I begin by thanking the Chair of the Backbench Business Committee and you, Madam Deputy Speaker, for allowing me to present the Environmental Audit Committee’s report on sustainable seas. I have a copy of it here, and it is our 14th report to this Parliament. We launched our inquiry last April, examining how our oceans can be protected from climate change, overfishing, resource extraction and pollution, and what more the Government should do. Human activities in both coastal and open waters have dramatically increased in recent years. The UN estimates that up to 40% of the world’s oceans are impacted by humans, with dire consequences, including pollution, depleted fisheries and the loss of coastal habitats. We have treated the seas as a sewer—literally—and that has to stop.
Plastic makes up 70% of all the litter in the ocean, with most of it coming from land, being transported by rivers and draining into the sea. If no action is taken to reduce plastic pollution, it will treble in the next 10 years. The amazing “Blue Planet II” programme showed us the consequences: a turtle tangled in a plastic sack; and the death of a newborn whale calf from causes unknown. Plastic litter and chemical pollution are everywhere in the ocean. These plastics are eaten by seabirds and they suffocate coral reefs; they break down into microplastics, which are eaten by sea life, which we then eat, potentially transporting chemicals into our human food chain. The long-term harm from plastic and chemical pollution is unknown because, as the Government’s chief scientific officer told us, we have not looked hard enough.

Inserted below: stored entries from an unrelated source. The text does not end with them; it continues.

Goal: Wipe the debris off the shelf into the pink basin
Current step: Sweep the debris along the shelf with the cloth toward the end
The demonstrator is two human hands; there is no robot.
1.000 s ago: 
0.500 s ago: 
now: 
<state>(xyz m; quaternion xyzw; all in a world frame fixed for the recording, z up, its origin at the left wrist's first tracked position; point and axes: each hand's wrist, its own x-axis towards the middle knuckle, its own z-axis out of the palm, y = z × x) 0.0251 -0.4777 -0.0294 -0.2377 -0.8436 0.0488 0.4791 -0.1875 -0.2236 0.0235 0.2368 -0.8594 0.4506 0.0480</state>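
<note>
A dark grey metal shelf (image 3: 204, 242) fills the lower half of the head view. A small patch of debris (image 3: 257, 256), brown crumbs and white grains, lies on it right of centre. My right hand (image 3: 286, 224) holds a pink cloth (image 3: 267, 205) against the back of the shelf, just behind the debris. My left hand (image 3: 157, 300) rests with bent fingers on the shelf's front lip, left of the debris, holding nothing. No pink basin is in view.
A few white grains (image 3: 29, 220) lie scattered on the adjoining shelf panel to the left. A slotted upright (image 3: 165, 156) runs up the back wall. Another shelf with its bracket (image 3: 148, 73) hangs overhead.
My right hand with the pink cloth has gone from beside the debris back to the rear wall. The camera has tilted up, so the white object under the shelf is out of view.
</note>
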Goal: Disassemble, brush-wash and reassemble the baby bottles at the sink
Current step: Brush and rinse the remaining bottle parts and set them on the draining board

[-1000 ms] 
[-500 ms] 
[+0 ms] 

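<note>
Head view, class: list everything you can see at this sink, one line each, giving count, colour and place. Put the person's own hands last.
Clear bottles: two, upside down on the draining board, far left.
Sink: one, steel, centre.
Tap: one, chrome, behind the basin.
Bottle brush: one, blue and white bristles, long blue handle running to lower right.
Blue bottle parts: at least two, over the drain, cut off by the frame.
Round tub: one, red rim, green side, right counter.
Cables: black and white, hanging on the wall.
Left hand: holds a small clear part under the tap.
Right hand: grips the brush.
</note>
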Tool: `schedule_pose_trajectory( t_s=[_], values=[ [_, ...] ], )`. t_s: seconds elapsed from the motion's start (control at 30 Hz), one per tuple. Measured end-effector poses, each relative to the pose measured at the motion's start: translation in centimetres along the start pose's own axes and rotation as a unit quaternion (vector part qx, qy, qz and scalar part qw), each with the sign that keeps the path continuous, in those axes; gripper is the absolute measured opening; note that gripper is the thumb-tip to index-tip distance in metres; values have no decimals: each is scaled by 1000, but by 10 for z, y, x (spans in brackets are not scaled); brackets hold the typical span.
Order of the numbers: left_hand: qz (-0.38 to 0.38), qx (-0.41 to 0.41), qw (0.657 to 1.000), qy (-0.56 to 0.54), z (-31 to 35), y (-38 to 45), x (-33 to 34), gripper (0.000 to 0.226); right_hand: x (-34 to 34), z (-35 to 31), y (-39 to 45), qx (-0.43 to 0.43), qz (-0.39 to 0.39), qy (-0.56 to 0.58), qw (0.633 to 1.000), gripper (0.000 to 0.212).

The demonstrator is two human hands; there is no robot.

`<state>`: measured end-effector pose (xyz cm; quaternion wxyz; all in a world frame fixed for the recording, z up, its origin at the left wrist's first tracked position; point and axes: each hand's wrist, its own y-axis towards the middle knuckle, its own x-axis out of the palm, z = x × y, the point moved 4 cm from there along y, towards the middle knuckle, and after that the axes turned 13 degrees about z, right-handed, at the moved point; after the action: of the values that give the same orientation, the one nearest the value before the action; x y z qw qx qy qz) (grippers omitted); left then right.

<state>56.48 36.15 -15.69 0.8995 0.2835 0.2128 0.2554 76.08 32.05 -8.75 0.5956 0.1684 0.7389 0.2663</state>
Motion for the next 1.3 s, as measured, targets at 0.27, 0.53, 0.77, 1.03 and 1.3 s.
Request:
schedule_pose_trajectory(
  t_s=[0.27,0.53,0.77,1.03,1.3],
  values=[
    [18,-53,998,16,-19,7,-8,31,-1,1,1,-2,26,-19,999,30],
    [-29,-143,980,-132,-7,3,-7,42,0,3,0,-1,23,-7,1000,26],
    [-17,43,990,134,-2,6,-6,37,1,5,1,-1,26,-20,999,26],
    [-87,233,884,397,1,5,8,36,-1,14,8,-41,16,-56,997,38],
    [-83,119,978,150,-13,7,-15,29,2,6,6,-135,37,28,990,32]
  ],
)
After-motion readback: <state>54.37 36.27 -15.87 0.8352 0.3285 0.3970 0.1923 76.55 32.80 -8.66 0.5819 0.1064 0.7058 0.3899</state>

There is so much more that the Government should do to prevent our waste from reaching the ocean. We could start by not exporting our waste to countries with poor recycling infrastructure. Supporting Indonesia and Malaysia to reduce their plastic while simultaneously exporting the UK’s contaminated plastics to them shows the Government’s lack of a joined-up approach to reducing plastic pollution. The Government published their resources and waste strategy in December. It places much more onus on producers to pay for the cost of clearing up and treating waste, as was recommended in the Environmental Audit Committee’s reports on plastic bottles and coffee cups last year. But we cannot wait until 2042 to phase out avoidable single-use plastics, and the plastic bottle deposit return scheme, which was promised by Ministers in 2017, will not be ready until 2023.